Exercise brief:
Your answer should consist of the lines in the listing that hold "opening".
Top of Material provided
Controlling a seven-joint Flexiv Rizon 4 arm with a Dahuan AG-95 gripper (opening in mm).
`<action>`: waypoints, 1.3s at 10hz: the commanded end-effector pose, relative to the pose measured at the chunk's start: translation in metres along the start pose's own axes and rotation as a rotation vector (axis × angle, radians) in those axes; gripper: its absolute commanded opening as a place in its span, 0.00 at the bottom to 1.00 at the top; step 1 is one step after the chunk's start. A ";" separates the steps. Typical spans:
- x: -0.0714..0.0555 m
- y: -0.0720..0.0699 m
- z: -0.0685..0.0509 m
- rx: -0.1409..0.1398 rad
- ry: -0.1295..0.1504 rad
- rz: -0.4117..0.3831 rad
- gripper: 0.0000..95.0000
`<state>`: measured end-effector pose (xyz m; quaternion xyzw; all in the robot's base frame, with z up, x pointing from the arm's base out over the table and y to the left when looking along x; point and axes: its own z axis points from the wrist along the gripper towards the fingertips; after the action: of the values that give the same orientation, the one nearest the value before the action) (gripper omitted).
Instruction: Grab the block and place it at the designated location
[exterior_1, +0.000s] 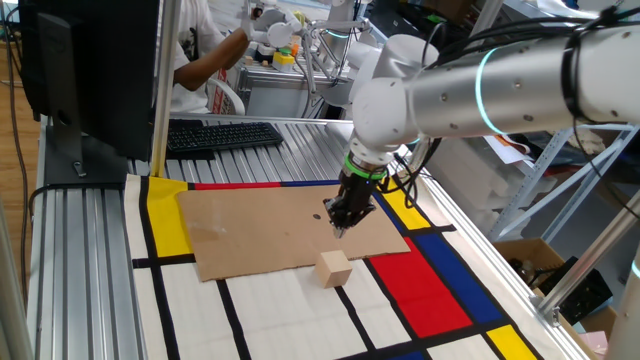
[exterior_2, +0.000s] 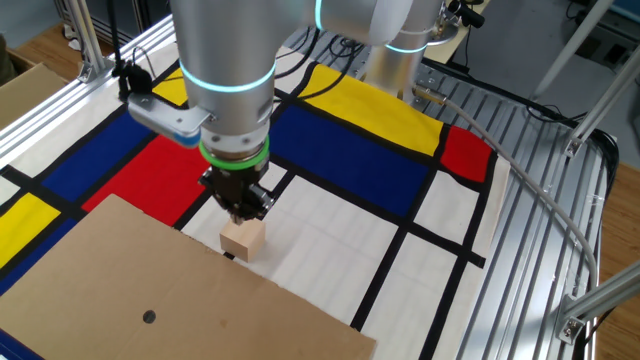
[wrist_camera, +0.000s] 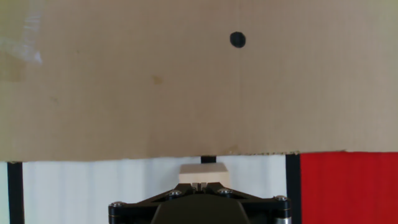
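The block (exterior_1: 335, 268) is a small pale tan wooden cube. It sits on the white mat right at the edge of the brown cardboard sheet (exterior_1: 255, 235). It also shows in the other fixed view (exterior_2: 243, 240) and the hand view (wrist_camera: 204, 173). My gripper (exterior_1: 340, 228) hangs just above the block with its fingertips (wrist_camera: 195, 185) nearly together and nothing between them; it also shows in the other fixed view (exterior_2: 243, 212). The designated location is a dark dot (exterior_1: 316, 216) on the cardboard, seen also in the other fixed view (exterior_2: 149, 317) and the hand view (wrist_camera: 237, 40).
The cardboard lies on a mat of red (exterior_1: 425, 285), yellow (exterior_1: 168, 225), blue and white rectangles with black lines. A keyboard (exterior_1: 220, 135) and a monitor (exterior_1: 90, 70) stand at the back. A person (exterior_1: 205, 50) is behind the table.
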<state>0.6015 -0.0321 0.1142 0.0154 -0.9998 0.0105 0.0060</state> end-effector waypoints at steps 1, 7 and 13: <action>0.002 0.001 0.005 0.001 -0.002 0.002 0.00; 0.005 -0.003 0.022 0.003 -0.002 0.014 0.00; 0.013 -0.003 0.030 0.010 -0.003 0.049 0.60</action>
<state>0.5919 -0.0348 0.0824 -0.0081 -0.9998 0.0162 0.0065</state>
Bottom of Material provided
Task answer:
Controlling a seven-joint Flexiv Rizon 4 arm with a Dahuan AG-95 gripper (opening in mm).
`<action>`: waypoints, 1.3s at 10hz: the commanded end-effector pose, relative to the pose measured at the chunk's start: translation in metres along the start pose's own axes and rotation as a rotation vector (axis × angle, radians) in those axes; gripper: its absolute commanded opening as a place in its span, 0.00 at the bottom to 1.00 at the top; step 1 is one step after the chunk's start. A ";" separates the steps. Typical spans:

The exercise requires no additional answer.